Training the same CNN to do 18 different things and visualizing what it learned.

Original article was published by Prajwal Paudyal on Deep Learning on Medium


Toon Images

Training a Neural Network to do 18 different things.

Convolutional Neural Network (CNN) architectures can be pretty general purpose for vision tasks. In this article, I’ll relay my experience in using the same network architecture for 18 different classification tasks.

The classification tasks include facial features such as length of the chin (3 gradations), type of hair (111 types), and hair color (10 hair-colors) etc.

I will be using the CartoonSet 100k Image dataset from Google available here. My code for these experiments is available here.
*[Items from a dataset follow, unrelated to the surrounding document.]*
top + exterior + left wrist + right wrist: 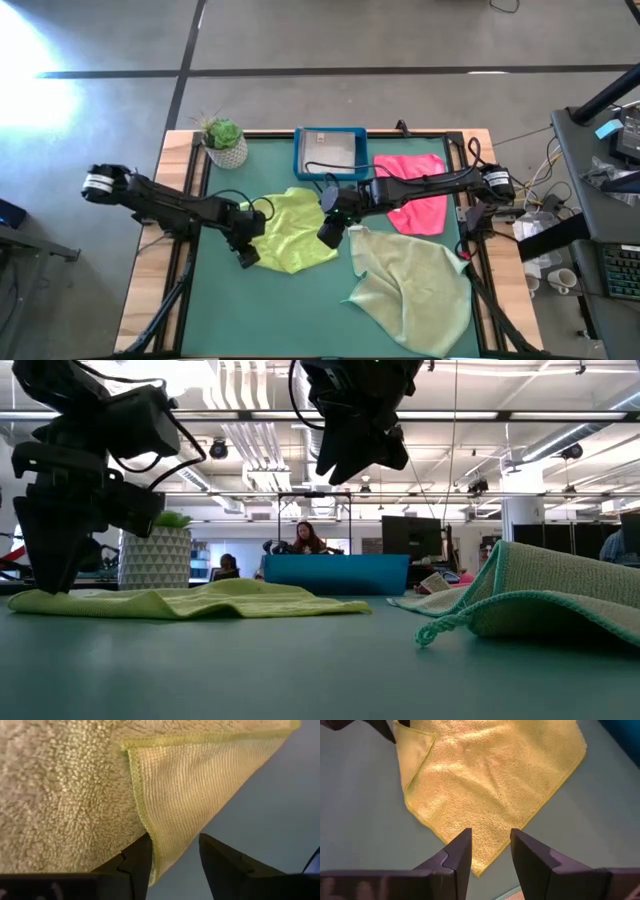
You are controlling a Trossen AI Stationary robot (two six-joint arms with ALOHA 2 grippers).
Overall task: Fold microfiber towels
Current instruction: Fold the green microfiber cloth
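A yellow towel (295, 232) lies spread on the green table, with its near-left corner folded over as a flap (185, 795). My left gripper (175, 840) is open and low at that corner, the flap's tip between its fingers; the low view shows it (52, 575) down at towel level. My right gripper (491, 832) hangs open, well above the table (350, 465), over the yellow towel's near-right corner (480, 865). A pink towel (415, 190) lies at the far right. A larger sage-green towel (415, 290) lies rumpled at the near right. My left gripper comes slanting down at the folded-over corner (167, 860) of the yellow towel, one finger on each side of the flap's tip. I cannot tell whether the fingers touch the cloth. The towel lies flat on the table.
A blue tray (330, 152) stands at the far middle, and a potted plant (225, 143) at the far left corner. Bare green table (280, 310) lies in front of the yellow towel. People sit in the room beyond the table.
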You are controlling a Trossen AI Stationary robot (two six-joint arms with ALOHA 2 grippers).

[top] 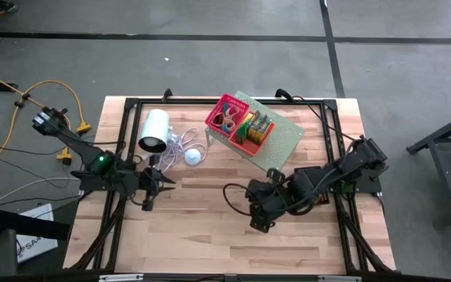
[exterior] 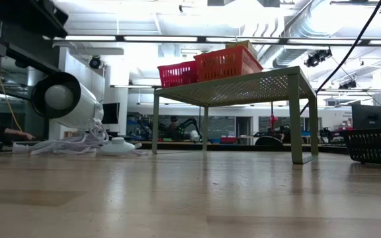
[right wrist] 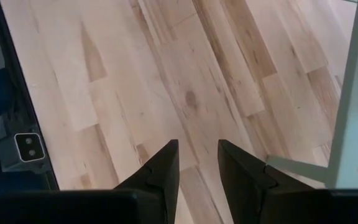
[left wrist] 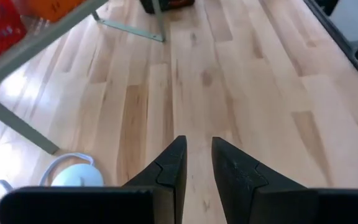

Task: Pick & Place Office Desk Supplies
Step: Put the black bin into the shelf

For these experiments, I used the 10K version of the dataset. On initial exploration, the dataset consists of 10 folders. First order of business is to download the dataset from the website and extract it. You will see these 10 folders:

['0', '1', '2', '3', '4', '5', '6', '7', '8', '9']

Inside each sub-folder there are ‘.png’ image files of the cartoon and a .csv descriptor file.

['cs11502169095236683120.csv',
'cs11502169095236683120.png',
'cs11502298889929094331.csv',
'cs11502298889929094331.png',
'cs11502404786906647764.csv',
'cs11502404786906647764.png',
'cs11502407216397343631.csv',
'cs11502407216397343631.png',
'cs11502919926067511421.csv',
'cs11502919926067511421.png']

Let’s do a quick visualization: (checkout my code in github)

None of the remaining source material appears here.